**Task statement**
Go through the material below and copy each line where the word "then" appears.

++++ Supplied information

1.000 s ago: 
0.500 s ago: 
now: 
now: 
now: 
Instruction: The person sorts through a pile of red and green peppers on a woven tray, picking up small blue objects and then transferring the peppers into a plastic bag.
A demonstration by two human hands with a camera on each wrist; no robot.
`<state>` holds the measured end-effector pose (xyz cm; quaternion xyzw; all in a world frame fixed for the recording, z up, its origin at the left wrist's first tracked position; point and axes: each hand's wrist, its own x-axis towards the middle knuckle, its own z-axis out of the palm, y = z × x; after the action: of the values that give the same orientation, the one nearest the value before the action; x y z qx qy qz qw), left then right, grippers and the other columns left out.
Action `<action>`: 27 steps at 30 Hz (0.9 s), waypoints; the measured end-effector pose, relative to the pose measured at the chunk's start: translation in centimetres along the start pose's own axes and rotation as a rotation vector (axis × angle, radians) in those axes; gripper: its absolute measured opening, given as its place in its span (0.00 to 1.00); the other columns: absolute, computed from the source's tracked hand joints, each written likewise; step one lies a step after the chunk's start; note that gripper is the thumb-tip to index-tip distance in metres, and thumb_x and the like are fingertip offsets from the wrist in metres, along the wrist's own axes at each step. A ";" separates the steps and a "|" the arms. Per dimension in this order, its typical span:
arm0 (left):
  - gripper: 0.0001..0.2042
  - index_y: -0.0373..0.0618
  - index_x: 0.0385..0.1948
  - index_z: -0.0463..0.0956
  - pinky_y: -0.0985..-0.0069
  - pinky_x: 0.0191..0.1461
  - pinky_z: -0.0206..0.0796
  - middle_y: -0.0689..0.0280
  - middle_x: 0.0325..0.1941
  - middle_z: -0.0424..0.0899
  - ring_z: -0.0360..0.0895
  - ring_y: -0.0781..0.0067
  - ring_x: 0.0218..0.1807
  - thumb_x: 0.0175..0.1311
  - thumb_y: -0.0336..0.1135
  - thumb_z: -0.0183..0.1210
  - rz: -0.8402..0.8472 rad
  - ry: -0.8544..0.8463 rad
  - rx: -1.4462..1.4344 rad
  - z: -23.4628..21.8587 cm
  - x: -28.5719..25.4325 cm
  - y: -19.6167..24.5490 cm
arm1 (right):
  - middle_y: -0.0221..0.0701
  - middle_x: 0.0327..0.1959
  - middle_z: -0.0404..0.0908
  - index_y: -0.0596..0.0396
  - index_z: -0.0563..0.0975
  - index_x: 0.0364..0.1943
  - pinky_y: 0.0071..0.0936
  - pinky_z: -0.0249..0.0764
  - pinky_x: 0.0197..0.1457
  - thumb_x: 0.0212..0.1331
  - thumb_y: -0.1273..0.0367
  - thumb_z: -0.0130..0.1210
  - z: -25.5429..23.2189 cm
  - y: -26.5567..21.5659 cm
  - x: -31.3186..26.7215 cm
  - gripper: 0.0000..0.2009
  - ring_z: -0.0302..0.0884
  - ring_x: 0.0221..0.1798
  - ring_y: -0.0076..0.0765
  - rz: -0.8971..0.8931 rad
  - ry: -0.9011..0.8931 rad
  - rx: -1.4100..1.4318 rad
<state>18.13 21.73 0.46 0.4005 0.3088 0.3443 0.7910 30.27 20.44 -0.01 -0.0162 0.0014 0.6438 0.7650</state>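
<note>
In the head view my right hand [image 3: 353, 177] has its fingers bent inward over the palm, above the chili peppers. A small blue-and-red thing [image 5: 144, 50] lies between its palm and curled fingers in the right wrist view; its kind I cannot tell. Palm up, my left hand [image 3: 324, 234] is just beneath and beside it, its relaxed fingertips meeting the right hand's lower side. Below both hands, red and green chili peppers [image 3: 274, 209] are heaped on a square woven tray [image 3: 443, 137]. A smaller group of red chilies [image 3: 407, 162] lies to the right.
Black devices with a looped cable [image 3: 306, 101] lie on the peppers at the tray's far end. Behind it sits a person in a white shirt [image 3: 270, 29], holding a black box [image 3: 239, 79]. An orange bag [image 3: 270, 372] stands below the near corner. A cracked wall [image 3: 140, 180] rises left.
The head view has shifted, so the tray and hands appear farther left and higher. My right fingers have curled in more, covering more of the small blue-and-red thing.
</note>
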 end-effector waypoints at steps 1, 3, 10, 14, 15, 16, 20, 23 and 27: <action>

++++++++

**Written response**
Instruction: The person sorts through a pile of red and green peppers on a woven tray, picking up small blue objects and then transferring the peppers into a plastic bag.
`<state>` holds the measured end-effector pose (xyz cm; quaternion xyzw; all in a world frame fixed for the recording, z up, its origin at the left wrist's first tracked position; point and axes: each hand's wrist, its own x-axis towards the middle knuckle, its own z-axis out of the palm, y = z × x; after the action: of the values that give the same orientation, the one nearest the value before the action; x y z qx qy qz qw), left then right, grippers and the other columns left out.

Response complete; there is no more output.